(Extracted data entries)
§ §
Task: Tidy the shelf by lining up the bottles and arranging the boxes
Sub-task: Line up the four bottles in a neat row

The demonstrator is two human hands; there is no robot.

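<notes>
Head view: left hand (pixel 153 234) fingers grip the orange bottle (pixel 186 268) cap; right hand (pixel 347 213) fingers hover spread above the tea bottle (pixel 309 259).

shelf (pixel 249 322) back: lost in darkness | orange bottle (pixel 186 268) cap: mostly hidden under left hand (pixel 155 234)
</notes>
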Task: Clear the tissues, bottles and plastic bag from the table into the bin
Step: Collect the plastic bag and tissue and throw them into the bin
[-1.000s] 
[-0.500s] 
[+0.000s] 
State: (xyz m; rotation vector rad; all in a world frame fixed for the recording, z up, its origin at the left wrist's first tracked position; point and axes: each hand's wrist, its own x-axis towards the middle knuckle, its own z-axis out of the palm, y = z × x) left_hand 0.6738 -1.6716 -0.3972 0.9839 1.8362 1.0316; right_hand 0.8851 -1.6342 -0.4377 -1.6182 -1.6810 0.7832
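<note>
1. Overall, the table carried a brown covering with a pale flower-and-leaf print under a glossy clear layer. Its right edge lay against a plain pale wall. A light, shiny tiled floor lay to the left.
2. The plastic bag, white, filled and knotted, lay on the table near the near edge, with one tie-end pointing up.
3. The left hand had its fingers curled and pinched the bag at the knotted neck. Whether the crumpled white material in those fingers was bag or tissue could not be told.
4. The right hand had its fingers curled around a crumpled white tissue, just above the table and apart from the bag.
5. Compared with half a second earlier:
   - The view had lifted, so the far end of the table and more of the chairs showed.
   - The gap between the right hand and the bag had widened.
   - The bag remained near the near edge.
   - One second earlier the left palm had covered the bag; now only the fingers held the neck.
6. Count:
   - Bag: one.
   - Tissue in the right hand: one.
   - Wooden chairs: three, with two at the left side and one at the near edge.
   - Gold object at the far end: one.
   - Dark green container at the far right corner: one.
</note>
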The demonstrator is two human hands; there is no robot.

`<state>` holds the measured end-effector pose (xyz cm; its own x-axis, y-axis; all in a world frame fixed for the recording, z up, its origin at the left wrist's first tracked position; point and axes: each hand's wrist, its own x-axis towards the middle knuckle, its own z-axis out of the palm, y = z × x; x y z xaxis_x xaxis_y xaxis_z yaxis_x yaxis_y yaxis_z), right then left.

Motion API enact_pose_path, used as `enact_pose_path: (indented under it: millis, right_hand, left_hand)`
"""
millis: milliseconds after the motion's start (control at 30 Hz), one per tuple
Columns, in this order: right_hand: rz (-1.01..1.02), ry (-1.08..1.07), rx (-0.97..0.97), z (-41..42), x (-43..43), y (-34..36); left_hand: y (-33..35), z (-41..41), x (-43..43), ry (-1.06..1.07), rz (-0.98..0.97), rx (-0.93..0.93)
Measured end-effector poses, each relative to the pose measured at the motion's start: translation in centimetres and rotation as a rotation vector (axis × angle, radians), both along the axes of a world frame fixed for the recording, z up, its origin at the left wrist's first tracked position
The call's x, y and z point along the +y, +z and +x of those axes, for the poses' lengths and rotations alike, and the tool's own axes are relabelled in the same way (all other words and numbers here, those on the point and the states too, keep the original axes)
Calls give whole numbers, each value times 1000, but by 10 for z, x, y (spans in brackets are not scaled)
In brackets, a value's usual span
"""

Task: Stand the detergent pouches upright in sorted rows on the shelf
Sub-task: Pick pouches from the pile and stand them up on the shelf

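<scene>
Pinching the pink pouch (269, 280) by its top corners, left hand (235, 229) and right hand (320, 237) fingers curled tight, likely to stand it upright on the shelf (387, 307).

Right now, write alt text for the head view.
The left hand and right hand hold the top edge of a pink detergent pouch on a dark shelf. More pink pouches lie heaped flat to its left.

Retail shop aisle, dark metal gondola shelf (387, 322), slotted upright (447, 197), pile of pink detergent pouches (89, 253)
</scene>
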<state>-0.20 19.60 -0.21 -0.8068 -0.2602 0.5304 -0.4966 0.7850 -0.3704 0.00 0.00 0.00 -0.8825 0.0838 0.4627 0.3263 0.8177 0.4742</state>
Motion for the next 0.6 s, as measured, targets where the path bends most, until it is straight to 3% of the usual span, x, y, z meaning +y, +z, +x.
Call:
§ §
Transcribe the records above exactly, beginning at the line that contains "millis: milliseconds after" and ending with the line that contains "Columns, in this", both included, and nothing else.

millis: milliseconds after the motion's start (control at 30 Hz), one per tuple
Columns, in this order: right_hand: rz (-1.01..1.02), ry (-1.08..1.07), rx (-0.97..0.97), z (-41..42), x (-43..43), y (-34..36); left_hand: y (-33..35), z (-41..41), x (-43..43), ry (-1.06..1.07), rz (-0.98..0.97), rx (-0.93..0.93)

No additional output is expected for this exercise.